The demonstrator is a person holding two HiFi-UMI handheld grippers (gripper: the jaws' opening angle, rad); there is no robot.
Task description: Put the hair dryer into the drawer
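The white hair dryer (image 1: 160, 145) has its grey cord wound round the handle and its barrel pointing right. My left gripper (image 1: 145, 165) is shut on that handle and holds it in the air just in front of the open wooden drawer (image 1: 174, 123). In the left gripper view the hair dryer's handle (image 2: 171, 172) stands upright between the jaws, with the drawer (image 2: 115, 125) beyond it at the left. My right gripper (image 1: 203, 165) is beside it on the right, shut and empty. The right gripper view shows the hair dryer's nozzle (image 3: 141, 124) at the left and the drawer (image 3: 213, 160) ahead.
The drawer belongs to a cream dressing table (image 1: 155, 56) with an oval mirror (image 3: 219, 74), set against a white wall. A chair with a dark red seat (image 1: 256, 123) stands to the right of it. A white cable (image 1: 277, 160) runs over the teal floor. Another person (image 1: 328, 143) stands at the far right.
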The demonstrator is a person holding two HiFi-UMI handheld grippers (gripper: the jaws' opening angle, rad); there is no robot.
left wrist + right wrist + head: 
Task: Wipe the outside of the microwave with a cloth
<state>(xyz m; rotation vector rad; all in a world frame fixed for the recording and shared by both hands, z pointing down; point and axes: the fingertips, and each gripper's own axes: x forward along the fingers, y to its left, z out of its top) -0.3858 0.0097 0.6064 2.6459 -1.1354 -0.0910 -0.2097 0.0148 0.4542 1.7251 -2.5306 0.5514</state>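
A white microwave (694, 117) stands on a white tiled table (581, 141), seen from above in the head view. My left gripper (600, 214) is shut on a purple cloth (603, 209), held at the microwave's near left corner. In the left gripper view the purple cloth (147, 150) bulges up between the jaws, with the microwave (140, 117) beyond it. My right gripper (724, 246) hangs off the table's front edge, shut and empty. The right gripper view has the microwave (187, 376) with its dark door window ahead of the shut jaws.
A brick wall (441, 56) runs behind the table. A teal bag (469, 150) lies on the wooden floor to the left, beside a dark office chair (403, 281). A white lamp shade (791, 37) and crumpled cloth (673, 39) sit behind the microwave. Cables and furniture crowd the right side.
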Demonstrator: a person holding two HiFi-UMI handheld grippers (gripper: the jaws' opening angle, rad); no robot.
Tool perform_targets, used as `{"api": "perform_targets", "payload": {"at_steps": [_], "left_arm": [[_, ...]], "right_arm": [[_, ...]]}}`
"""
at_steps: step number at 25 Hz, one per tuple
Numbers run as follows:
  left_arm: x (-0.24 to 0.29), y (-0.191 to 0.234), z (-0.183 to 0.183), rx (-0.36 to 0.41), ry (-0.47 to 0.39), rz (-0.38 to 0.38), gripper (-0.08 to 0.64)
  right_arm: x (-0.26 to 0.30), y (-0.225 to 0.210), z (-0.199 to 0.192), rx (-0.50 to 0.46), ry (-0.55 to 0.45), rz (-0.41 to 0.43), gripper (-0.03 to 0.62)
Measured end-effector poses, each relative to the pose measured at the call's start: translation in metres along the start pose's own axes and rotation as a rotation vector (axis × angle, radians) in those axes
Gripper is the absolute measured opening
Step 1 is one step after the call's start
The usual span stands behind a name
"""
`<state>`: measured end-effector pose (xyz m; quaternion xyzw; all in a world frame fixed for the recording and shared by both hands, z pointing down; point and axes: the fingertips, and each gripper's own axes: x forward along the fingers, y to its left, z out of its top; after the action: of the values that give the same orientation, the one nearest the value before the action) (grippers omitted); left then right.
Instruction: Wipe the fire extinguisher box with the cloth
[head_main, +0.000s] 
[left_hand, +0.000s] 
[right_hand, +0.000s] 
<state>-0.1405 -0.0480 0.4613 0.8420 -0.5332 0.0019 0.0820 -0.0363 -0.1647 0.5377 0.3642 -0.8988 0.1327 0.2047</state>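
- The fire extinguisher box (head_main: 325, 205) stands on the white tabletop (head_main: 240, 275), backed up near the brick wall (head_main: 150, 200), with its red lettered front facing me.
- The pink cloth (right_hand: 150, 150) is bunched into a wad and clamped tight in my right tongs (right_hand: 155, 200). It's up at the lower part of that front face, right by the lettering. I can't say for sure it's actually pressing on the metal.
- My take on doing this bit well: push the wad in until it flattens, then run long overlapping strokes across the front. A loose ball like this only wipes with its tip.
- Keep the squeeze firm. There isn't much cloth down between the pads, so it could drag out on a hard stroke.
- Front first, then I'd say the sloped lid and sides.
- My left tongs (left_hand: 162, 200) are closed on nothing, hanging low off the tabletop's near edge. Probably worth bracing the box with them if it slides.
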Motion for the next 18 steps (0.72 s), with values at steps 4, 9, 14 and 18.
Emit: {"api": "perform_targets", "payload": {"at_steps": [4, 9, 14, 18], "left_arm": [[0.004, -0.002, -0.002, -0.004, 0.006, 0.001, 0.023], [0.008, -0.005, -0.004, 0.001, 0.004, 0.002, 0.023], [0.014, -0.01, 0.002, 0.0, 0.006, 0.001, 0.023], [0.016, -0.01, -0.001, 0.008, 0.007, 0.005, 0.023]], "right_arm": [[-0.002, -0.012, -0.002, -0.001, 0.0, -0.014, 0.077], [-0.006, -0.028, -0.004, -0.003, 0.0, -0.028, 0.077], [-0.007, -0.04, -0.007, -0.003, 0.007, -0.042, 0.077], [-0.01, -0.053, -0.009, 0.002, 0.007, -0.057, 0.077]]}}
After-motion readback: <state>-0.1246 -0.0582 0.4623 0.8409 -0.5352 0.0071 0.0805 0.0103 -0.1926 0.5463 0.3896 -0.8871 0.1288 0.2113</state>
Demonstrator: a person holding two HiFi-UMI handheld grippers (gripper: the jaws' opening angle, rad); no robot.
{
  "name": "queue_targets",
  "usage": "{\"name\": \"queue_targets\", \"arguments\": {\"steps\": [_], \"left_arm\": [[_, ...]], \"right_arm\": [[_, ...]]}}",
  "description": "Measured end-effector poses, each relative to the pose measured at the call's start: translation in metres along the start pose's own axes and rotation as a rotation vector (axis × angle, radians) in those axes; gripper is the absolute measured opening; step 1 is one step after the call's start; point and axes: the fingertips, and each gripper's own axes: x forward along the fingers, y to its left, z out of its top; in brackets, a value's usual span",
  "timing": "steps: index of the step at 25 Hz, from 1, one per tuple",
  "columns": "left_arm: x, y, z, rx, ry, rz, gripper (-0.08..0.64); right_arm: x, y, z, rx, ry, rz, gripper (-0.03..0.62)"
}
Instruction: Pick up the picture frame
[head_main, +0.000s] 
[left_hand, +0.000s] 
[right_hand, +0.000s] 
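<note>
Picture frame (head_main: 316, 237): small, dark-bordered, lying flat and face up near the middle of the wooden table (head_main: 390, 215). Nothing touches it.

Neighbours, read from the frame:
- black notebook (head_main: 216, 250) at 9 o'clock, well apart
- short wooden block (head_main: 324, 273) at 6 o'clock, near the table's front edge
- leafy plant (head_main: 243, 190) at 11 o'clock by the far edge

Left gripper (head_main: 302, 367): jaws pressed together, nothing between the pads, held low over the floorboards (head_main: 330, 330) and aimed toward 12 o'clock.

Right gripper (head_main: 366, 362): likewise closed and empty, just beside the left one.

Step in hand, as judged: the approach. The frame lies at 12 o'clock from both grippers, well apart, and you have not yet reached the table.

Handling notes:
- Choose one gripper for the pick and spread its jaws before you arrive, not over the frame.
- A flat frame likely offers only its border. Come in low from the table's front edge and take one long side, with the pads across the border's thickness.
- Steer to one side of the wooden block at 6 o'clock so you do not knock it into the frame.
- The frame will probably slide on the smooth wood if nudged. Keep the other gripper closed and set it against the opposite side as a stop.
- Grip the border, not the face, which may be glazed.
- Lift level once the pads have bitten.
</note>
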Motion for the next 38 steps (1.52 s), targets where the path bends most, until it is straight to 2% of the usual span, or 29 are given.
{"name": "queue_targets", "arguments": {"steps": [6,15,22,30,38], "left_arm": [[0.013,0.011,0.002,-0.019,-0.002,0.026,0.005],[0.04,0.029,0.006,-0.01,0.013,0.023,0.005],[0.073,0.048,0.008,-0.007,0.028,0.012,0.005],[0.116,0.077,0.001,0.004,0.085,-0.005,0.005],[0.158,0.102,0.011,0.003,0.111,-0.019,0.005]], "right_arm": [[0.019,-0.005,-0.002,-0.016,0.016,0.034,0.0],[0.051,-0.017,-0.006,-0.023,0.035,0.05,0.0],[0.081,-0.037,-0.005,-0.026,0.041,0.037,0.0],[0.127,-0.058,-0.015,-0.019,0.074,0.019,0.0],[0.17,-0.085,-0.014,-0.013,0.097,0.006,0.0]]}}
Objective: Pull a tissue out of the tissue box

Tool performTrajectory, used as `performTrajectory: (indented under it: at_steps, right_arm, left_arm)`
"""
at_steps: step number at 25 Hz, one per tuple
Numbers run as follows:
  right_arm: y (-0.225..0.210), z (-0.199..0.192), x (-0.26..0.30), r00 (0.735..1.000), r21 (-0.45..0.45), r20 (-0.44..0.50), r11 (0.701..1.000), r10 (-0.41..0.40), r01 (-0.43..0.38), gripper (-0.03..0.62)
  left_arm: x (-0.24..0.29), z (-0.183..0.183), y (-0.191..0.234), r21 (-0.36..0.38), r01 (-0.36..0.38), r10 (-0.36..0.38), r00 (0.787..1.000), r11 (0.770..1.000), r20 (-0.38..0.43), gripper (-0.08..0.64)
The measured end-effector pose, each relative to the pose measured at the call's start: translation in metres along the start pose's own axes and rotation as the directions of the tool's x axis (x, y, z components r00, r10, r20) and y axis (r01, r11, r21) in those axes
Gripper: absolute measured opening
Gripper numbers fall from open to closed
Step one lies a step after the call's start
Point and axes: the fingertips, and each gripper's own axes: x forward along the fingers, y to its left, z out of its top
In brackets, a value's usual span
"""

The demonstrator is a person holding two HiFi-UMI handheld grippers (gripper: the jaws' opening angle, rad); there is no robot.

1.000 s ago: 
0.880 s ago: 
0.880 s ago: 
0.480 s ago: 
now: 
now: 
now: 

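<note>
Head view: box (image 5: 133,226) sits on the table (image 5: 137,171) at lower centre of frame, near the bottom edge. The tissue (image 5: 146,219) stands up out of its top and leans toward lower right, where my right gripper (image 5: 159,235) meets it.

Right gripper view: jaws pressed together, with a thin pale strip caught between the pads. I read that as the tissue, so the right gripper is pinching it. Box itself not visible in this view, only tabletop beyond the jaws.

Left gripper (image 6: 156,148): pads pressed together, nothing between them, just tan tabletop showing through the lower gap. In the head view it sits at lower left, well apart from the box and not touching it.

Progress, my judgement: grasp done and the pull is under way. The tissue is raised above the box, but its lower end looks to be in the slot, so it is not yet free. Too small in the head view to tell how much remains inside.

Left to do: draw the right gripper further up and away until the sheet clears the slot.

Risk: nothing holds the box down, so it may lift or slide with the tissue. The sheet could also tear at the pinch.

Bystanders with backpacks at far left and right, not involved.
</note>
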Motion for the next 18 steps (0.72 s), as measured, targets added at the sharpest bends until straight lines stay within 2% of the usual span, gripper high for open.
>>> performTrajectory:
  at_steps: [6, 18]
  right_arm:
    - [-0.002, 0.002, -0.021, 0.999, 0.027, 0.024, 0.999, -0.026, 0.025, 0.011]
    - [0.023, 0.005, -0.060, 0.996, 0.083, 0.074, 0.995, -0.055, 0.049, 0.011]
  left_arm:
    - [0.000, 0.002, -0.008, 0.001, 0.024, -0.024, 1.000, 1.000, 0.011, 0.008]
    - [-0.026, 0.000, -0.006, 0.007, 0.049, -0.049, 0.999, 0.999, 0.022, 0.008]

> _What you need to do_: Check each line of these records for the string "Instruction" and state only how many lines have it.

> _Result_: 2